Il medesimo art. 6 ai nn. 2 ss. (44) detta, poi, alcuni rilevanti corollari di disciplina riguardanti l'estensione ai contratti di fornitura di acqua, gas ed elettricità non di limitato volume o quantità, di teleriscaldamento e di contenuti digitali non mediante un mezzo tangibile; l'ingresso dell'informazione prescritta nel contenuto contrattuale a meno che le parti non abbiano espressamente disposto in modo diverso; l'esenzione del consumatore dai ricarichi addizionali e dai costi di cui non sia stato informato; la salvezza delle informazioni addizionali previste dalla dir. 06/123 sui servizi nel mercato interno e dalla dir. 00/31 sul commercio elettronico ma con l'importante precisazione che in caso di conflitto di norme sul contenuto e sulle modalità dell'informazione prevale la nuova direttiva in commento; l'addossamento al professionista dell'onere della prova dell'avvenuta informazione: in caso di asta pubblica, le informazioni rivolte ad identificare il professionista e il bene compravenduto possono essere sostituite da informazioni equivalenti da parte del banditore.
Le informazioni sul diritto di recesso e sui costi di restituzione possono essere fornite mediante il modello di cui all'allegato I, parte A, che va compilato accuratamente.

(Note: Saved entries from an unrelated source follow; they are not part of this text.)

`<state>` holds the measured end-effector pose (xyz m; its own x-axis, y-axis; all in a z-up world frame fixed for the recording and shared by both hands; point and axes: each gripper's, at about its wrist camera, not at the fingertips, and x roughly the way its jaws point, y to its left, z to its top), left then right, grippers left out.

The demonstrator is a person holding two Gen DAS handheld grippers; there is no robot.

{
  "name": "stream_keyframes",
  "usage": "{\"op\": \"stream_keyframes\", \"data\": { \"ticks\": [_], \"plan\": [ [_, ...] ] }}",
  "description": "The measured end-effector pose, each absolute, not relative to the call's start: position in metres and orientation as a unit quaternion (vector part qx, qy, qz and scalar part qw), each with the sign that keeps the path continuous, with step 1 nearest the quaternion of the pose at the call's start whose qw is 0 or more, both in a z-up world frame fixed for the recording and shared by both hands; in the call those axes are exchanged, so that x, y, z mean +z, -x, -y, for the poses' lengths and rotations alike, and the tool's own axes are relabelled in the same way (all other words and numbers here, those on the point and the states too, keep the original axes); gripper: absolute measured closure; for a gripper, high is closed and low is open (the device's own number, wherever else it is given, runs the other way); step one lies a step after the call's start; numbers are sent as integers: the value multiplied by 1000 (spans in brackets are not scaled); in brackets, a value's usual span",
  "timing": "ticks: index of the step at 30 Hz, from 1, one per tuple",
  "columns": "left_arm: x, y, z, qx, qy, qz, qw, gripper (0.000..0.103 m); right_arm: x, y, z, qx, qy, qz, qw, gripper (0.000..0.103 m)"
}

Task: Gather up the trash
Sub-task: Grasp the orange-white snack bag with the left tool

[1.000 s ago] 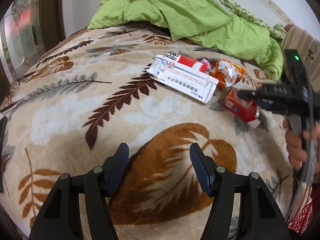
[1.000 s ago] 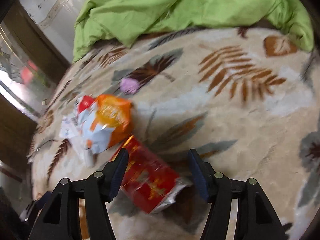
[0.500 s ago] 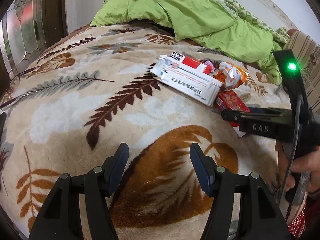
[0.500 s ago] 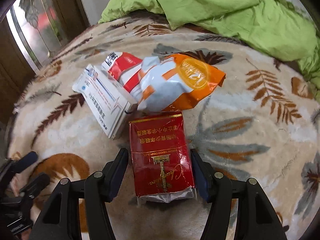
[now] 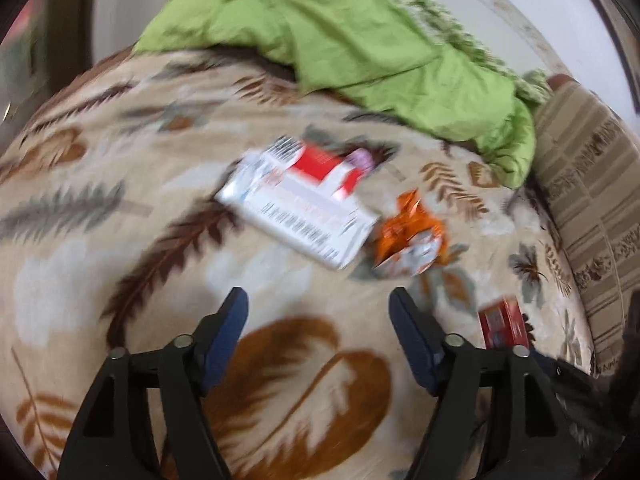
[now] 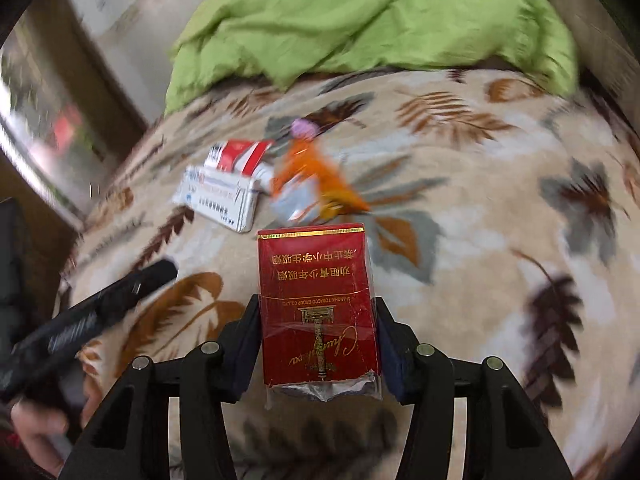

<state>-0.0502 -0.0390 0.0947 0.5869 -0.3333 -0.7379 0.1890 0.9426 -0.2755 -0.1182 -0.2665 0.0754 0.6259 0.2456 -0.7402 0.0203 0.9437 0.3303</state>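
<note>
My right gripper (image 6: 316,301) is shut on a red cigarette pack (image 6: 314,264) and holds it just above the leaf-patterned blanket (image 6: 500,240). The same red pack (image 5: 502,326) shows at the lower right of the left wrist view. Beyond it lie a white box (image 6: 218,196), a red-and-white pack (image 6: 240,154), an orange wrapper (image 6: 316,184) and a small purple item (image 6: 304,128). My left gripper (image 5: 318,304) hovers short of the white box (image 5: 296,216) and the orange wrapper (image 5: 408,240). Its jaws are opening, and nothing is between them.
A crumpled green duvet (image 5: 360,40) covers the far side of the bed. A striped cushion (image 5: 592,200) stands along the right edge. A dark wooden frame with glass (image 6: 60,140) borders the left. A hand (image 6: 36,424) holds the left gripper.
The right gripper closed on the red pack and lifted it back from the pile. The left gripper's jaws widened and it moved nearer to the white box. The orange wrapper now looks crumpled.
</note>
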Motion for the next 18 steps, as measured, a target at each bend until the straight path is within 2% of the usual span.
{"op": "stream_keyframes", "data": {
  "ticks": [2,3,15,16,17,18],
  "plan": [
    [99,43,56,-173,65,-425,886,21,82,132,277,53,-167,-416,892,47],
    [99,38,67,-186,53,-425,884,20,83,135,281,52,-172,-414,892,47],
    [61,-15,147,-201,-55,-434,876,21,87,158,302,40,-195,-398,895,47],
    [60,-14,150,-198,-68,-426,880,30,86,159,301,40,-194,-399,895,47],
    [60,-13,153,-197,-79,-418,883,50,85,160,300,40,-194,-400,895,47],
    [58,-14,155,-204,-79,-421,880,57,85,161,299,39,-193,-399,895,47]
  ]
}}
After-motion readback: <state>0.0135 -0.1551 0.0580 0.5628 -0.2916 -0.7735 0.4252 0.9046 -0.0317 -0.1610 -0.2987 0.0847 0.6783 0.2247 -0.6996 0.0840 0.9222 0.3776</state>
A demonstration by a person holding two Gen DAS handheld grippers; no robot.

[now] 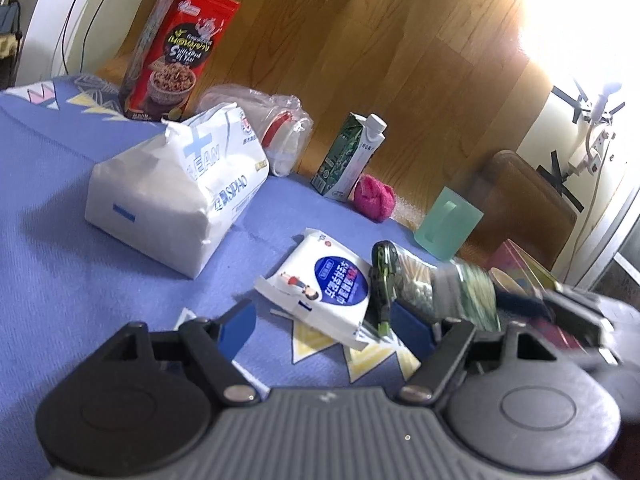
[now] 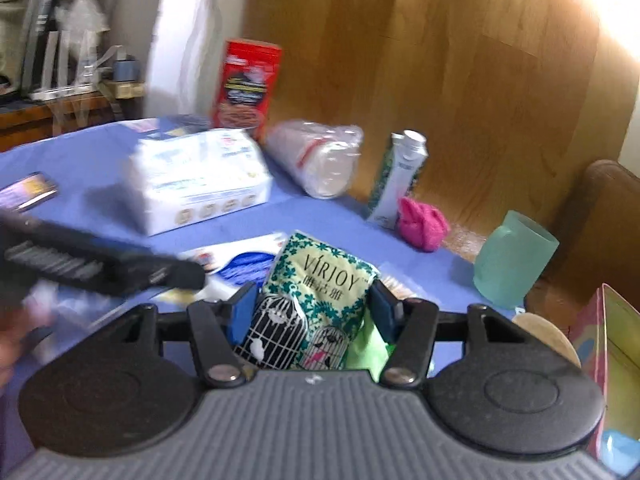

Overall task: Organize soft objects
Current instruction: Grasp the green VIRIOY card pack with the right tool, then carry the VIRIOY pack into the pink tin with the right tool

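Observation:
My right gripper [image 2: 310, 304] is shut on a green Virjoy tissue pack [image 2: 316, 296] and holds it above the blue cloth; the pack also shows blurred in the left wrist view [image 1: 416, 280]. My left gripper [image 1: 328, 324] is open and empty, just in front of a small white tissue pack with a blue oval [image 1: 324, 292], which lies flat on the cloth and also shows in the right wrist view [image 2: 244, 266]. A large white tissue pack [image 1: 176, 192] lies further left. A pink soft cloth ball [image 1: 374, 198] sits by the carton.
A red cereal box [image 1: 176, 52], a plastic-wrapped roll [image 1: 276, 128], a green-white carton [image 1: 348, 160] and a mint cup [image 1: 448, 224] stand along the far table edge. A colourful open box [image 2: 612, 360] is at the right. A phone [image 2: 28, 192] lies left.

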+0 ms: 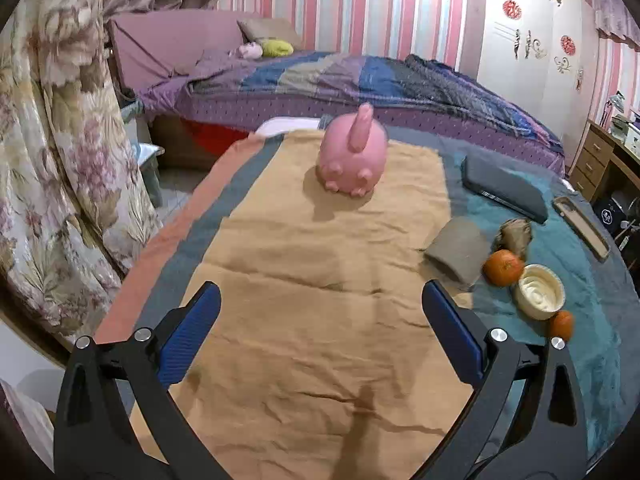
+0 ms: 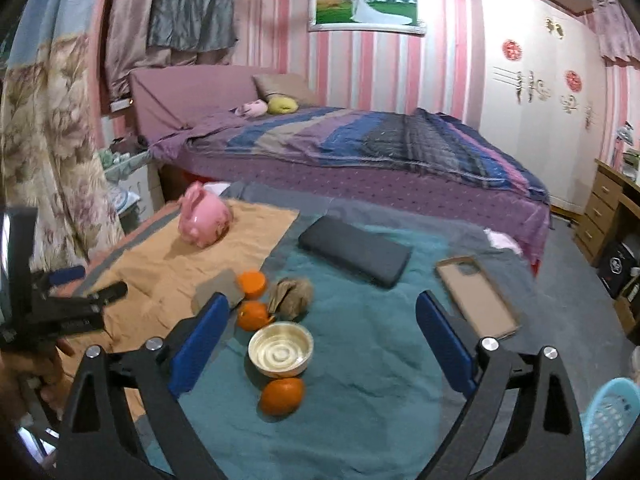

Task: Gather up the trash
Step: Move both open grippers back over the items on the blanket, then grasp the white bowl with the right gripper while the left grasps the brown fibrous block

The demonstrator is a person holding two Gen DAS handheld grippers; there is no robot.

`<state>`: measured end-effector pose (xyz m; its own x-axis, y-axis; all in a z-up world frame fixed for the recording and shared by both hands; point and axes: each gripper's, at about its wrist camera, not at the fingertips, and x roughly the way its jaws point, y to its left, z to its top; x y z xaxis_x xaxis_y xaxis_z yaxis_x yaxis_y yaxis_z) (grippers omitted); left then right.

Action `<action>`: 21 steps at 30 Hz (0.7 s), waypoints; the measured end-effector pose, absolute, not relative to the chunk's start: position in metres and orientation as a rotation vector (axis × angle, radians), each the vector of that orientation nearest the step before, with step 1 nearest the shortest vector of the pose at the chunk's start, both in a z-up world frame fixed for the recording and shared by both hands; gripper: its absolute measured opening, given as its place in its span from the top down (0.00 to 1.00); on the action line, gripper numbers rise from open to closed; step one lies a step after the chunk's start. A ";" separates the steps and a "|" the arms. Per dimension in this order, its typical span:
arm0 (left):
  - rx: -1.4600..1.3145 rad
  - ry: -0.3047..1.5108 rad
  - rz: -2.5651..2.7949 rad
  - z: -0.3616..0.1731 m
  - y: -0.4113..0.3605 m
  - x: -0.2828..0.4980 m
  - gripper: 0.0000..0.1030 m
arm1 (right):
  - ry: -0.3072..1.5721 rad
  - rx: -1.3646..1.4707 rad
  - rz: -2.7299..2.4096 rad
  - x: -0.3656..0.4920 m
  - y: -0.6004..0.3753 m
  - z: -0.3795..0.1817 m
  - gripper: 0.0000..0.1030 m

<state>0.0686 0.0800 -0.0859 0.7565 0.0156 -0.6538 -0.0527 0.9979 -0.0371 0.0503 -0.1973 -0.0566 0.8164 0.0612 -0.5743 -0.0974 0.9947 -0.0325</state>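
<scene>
Hovering with both claws wide open and empty, we hold the left claw (image 1: 320,320) over bare orange cloth (image 1: 320,360) and the right claw (image 2: 322,322) around the bowl (image 2: 281,349), beside crumpled brown trash (image 2: 290,296); the blue basket (image 2: 612,420) waits right.

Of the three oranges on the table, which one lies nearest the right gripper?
The orange just in front of the bowl, alone on the near side. The other two oranges sit beyond the bowl, beside the brown clump.
</scene>
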 end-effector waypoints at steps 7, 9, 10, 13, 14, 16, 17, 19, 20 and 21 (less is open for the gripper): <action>-0.048 0.739 0.010 -0.097 0.064 0.085 0.05 | 0.738 -0.148 0.152 0.088 -0.160 -0.100 0.10; -0.050 0.756 -0.009 -0.100 0.054 0.090 0.06 | 0.767 -0.151 0.126 0.095 -0.161 -0.109 0.10; -0.049 0.763 -0.014 -0.102 0.050 0.092 0.06 | 0.783 -0.136 0.116 0.099 -0.162 -0.113 0.10; -0.053 0.778 -0.029 -0.105 0.038 0.100 0.05 | 0.830 -0.103 0.140 0.112 -0.162 -0.124 0.22; -0.054 0.783 -0.038 -0.107 0.033 0.102 0.05 | 0.844 -0.099 0.151 0.114 -0.162 -0.129 0.38; -0.040 0.789 -0.053 -0.109 0.025 0.105 0.06 | 0.855 -0.097 0.164 0.116 -0.164 -0.130 0.41; -0.021 0.788 -0.064 -0.110 0.018 0.107 0.05 | 0.843 -0.098 0.159 0.115 -0.166 -0.126 0.41; 0.024 0.778 -0.085 -0.111 0.007 0.108 0.05 | 0.808 -0.089 0.140 0.112 -0.173 -0.117 0.41; 0.044 0.772 -0.092 -0.111 0.002 0.108 0.05 | 0.785 -0.070 0.126 0.110 -0.181 -0.110 0.41; 0.072 0.762 -0.107 -0.110 -0.004 0.109 0.06 | 0.768 -0.049 0.120 0.109 -0.188 -0.104 0.41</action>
<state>0.1091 -0.0042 -0.1102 0.7185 -0.0704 -0.6920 0.1226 0.9921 0.0265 0.1087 -0.1885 -0.1041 0.7130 0.0906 -0.6953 -0.1260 0.9920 0.0001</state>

Nel caso di omessa informazione sui costi addizionali e di restituzione il professionista sarà chiamato a sopportarne l'onere. Gli Stati membri possono mantenere o introdurre nei rispettivi ordinamenti delle specifiche locuzioni per fornire le prescritte informazioni in modo chiaro e comprensibile ovvero stabilire obblighi di informazioni ulteriori.
L'art. 7 detta i requisiti formali concernenti l'informazione del contratto concluso fuori dai locali commerciali - con una disciplina alleggerita ma facoltativa per gli Stati membri a proposito dei contratti d'importo inferiore a 200 euro e con adempimento immediato delle prestazioni - e stabilisce soprattutto che nessun onere formale aggiuntivo può essere previsto dai diritti nazionali (45): l'informazione deve essere resa per iscritto o su supporto durevole in modo leggibile ed in un linguaggio chiaro e comprensibile. Il professionista dovrà fornire al consumatore una copia del contratto sottoscritto su supporto cartaceo o con l'assenso di quest'ultimo su altro supporto durevole.
L'art. 8 a sua volta (46) detta i requisiti formali concernenti l'informazione del contratto a distanza - specie l'obbligo di conferma da parte del professionista della conclusione del contratto o del ricevimento dell'ordine tramite un mezzo durevole ossia suscettibile di archiviazione - e stabilisce anche qui che nessun onere formale aggiuntivo può essere previsto dagli Stati membri ed ancora che sono fatte salve le norme sulla conclusione del contratto di cui alla dir. 00/31 sul commercio elettronico: in questo caso, l'obbligo di informazione si adatta al particolare modo di conclusione del contratto. Il professionista dovrà fornire al consumatore la prevista informazione in maniera chiara ed intellegibile e qualora si tratti di un ordine che fa nascere un'obbligazione di pagamento anticipato tramite un semplice bottone da cliccare il difetto di una adeguata avvertenza determinerà il mancato perfezionamento dell'ordine o del contratto.
Nel caso in cui il contratto a distanza venga concluso per telefono, il professionista dovrà farsi riconoscere sin dall'inizio e rendere edotto il consumatore dello scopo commerciale della telefonata nonché di quant'altro prescrittogli dell'informazione precontrattuale che per tutti i mezzi di comunicazione abbreviata in termini di tempo e di spazio si concentra sulle caratteristiche principali dei beni o dei servizi, sull'identità del professionista, sul prezzo totale, sul diritto di recesso, sulla durata del contratto e per i contratti a tempo indeterminato sulle modalità di cessazione. È facoltà degli Stati membri di prevedere che il professionista debba confermare l'offerta telefonica per iscritto o tramite altro supporto durevole e che il consumatore rimanga vincolato solo dopo averne sottoscritto e rispedito il contenuto.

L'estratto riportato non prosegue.